§ **WORK REQUIRED**: Every record below should be repeated exactly, with the pictures left out.

Records from a data source
========================

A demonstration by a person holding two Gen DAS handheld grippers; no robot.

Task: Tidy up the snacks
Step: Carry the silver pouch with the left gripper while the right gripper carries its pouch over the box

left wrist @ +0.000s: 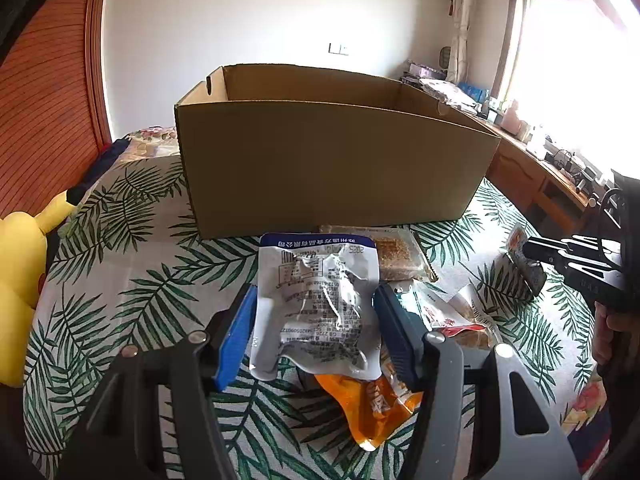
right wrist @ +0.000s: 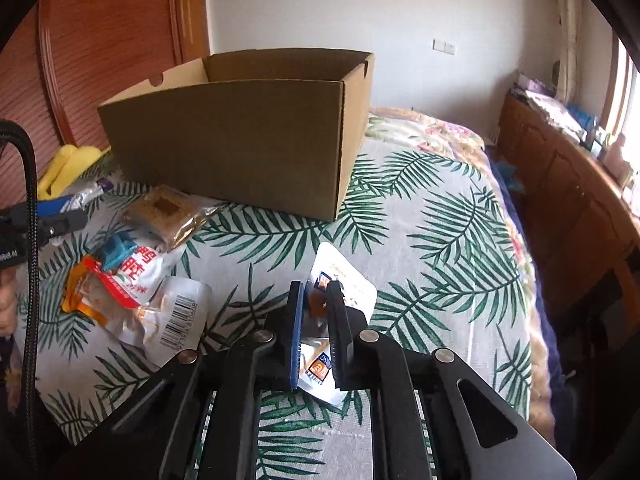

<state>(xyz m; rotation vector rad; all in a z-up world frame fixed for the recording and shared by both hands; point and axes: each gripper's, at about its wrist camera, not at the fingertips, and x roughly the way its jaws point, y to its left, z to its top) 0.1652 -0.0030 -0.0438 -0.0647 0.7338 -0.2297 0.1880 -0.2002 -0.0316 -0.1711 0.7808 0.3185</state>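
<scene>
We're mid-pickup: left hand-held gripper [left wrist: 316, 320] clamps silver pouch [left wrist: 318, 300], right hand-held gripper [right wrist: 316, 320] pinches white packet [right wrist: 352, 280], both before the cardboard box [left wrist: 332, 168]; next, lift over its rim.

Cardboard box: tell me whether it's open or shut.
Open. The box has no lid or flaps over its top, so its inner walls show; what lies on its floor is hidden.

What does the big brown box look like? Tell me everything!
The big brown corrugated cardboard box stands upright on the palm-leaf bedspread, its top open. Its walls are plain, with small notches cut in the side rims. No snacks show inside from here. A clear packet of brown crumbly snack lies at its base.
</scene>
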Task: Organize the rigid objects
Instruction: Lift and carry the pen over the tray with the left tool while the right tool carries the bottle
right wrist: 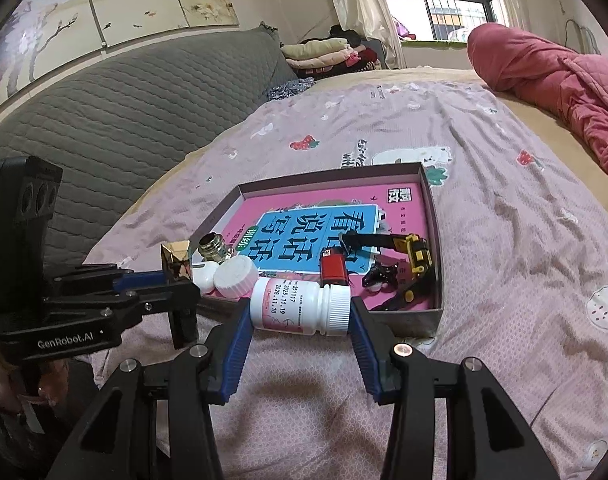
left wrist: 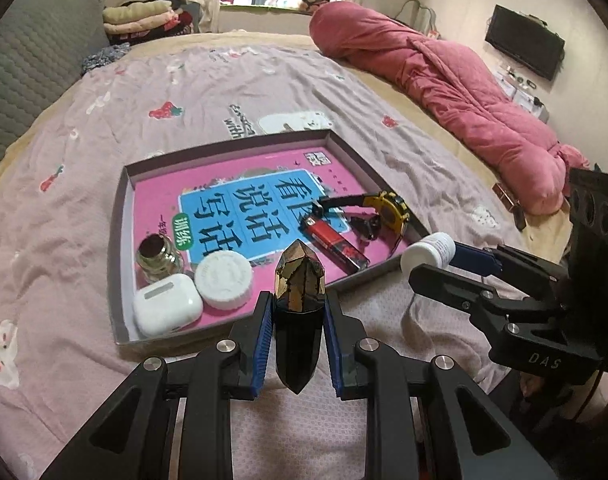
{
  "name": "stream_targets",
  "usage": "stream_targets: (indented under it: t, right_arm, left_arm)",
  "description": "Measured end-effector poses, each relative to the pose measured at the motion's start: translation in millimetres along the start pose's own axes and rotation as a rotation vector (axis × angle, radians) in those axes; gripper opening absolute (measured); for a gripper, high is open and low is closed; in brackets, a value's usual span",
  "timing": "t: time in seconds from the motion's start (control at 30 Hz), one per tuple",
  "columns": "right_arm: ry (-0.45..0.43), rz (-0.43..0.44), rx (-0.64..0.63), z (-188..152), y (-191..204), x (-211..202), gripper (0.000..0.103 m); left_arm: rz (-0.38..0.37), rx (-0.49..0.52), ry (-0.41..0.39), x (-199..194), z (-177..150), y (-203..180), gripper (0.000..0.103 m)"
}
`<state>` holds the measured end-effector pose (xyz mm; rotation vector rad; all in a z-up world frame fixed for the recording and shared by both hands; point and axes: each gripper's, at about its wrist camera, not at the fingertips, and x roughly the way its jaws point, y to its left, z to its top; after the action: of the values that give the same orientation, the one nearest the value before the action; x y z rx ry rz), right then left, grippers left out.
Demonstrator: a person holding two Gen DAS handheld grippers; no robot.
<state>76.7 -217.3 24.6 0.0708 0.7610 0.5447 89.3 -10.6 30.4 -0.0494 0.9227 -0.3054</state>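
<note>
Mid-carry, judging by the load: left gripper [left wrist: 298, 320] clamped on a dark faceted crystal [left wrist: 300, 280] at lower centre of the left view, right gripper [right wrist: 302, 320] with fingers [right wrist: 240, 344] closed end to end on a white pill bottle [right wrist: 300, 306] lying crosswise, both just short of the near wall of the shallow box [left wrist: 120, 240] on the bed. Already inside: earbud case [left wrist: 166, 308], white jar lid [left wrist: 223, 278], lighter [left wrist: 336, 246], watch [left wrist: 388, 208]. Next, probably: forward over the wall, down onto a bare patch, then release.
</note>
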Motion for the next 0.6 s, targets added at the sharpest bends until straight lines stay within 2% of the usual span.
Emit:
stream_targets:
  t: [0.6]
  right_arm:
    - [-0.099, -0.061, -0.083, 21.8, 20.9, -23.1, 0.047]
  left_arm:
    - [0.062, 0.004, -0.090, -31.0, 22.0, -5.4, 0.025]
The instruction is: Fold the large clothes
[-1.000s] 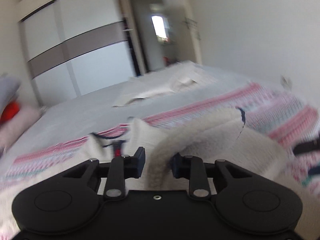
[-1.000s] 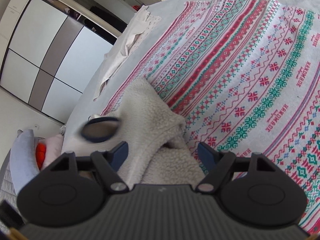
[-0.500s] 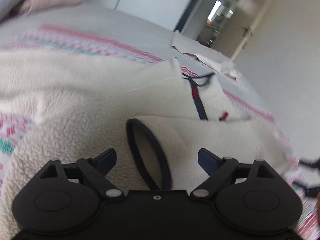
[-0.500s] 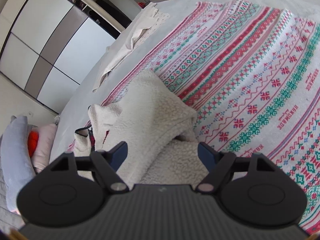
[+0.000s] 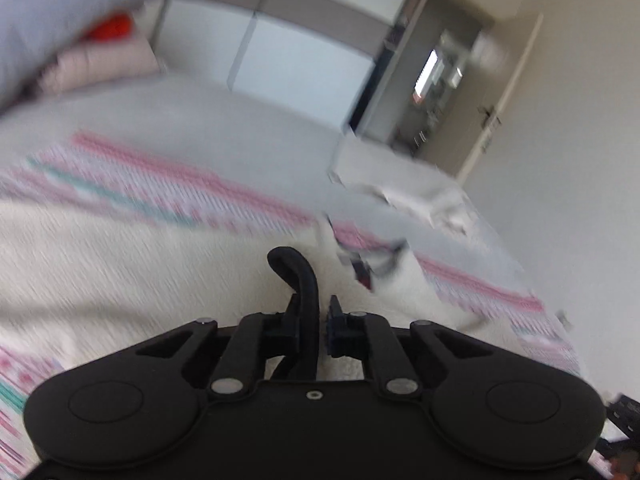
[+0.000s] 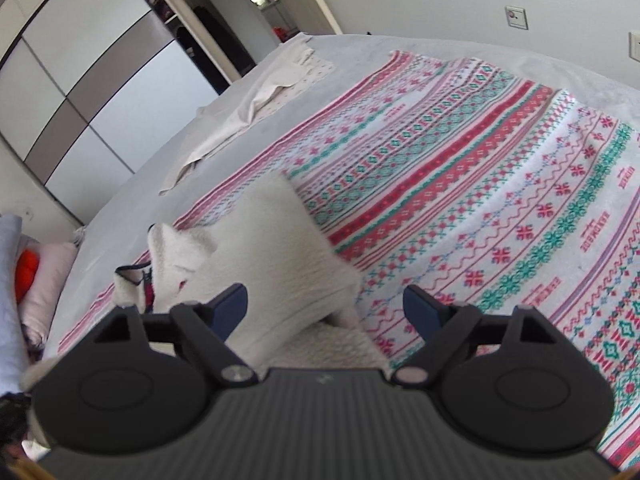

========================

§ **RESPONSE TO THIS TASK**:
A demonstration by a person holding two Gen DAS handheld grippers; no robot.

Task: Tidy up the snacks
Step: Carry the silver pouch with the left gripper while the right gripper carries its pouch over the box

left wrist @ +0.000s: 
right wrist @ +0.000s: 

<state>(xyz m; rotation vector rad; all in a z-up world frame fixed for the recording and shared by both hands; point and axes: each gripper's, at about its wrist camera, not at the fingertips, and x roughly the way its jaws point, y to its left, z to its top) 0.1652 -0.0030 -0.0438 -0.0647 0.7338 -0.2297 0.1880 -0.2002 -0.0316 -0.1711 0.7808 0.3185</state>
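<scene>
We're mid-pickup: left hand-held gripper [left wrist: 316, 320] clamps silver pouch [left wrist: 318, 300], right hand-held gripper [right wrist: 316, 320] pinches white packet [right wrist: 352, 280], both before the cardboard box [left wrist: 332, 168]; next, lift over its rim.

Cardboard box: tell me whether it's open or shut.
Open. The box has no lid or flaps over its top, so its inner walls show; what lies on its floor is hidden.

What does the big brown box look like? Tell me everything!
The big brown corrugated cardboard box stands upright on the palm-leaf bedspread, its top open. Its walls are plain, with small notches cut in the side rims. No snacks show inside from here. A clear packet of brown crumbly snack lies at its base.
</scene>
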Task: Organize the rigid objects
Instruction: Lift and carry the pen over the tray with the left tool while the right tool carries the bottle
right wrist: 
left wrist: 
{
  "name": "stream_targets",
  "usage": "stream_targets: (indented under it: t, right_arm, left_arm)",
  "description": "Measured end-effector poses, each relative to the pose measured at the motion's start: translation in millimetres along the start pose's own axes and rotation as a rotation vector (axis × angle, radians) in those axes; gripper opening absolute (measured); for a gripper, high is open and low is closed; in brackets, a value's usual span",
  "timing": "t: time in seconds from the motion's start (control at 30 Hz), one per tuple",
  "columns": "right_arm: ry (-0.45..0.43), rz (-0.43..0.44), rx (-0.64..0.63), z (-188..152), y (-191..204), x (-211..202), gripper (0.000..0.103 m); left_arm: rz (-0.38..0.37), rx (-0.49..0.52), ry (-0.41..0.39), x (-199..194), z (-177..150), y (-203..180), gripper (0.000..0.103 m)"
}
`<state>` holds the measured end-effector pose (xyz mm; rotation vector rad; all in a z-up world frame fixed for the recording and shared by both hands; point and axes: each gripper's, at about its wrist camera, not at the fingertips, and x roughly the way its jaws point, y to its left, z to its top; after the action: of the values that give the same orientation, the one nearest the value before the action; x y z rx ry rz), right then left, grippers left out.
Demonstrator: a person holding two Gen DAS handheld grippers; no robot.
<state>76.7 -217.3 24.6 0.0708 0.7610 0.5447 89.3 -10.6 30.4 -0.0494 0.9227 -0.3054</state>
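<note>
Mid-carry, judging by the load: left gripper [left wrist: 298, 320] clamped on a dark faceted crystal [left wrist: 300, 280] at lower centre of the left view, right gripper [right wrist: 302, 320] with fingers [right wrist: 240, 344] closed end to end on a white pill bottle [right wrist: 300, 306] lying crosswise, both just short of the near wall of the shallow box [left wrist: 120, 240] on the bed. Already inside: earbud case [left wrist: 166, 308], white jar lid [left wrist: 223, 278], lighter [left wrist: 336, 246], watch [left wrist: 388, 208]. Next, probably: forward over the wall, down onto a bare patch, then release.
</note>
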Motion for the next 0.6 s, targets added at the sharpest bends until straight lines stay within 2% of the usual span.
Emit:
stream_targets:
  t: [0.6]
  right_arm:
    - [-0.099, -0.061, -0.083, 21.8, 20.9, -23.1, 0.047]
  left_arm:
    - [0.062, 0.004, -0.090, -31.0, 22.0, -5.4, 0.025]
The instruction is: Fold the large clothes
[-1.000s] 
[-1.000s] 
[-0.500s] 
[-0.500s] 
[+0.000s] 
[+0.000s] 

No more work is needed for this exercise.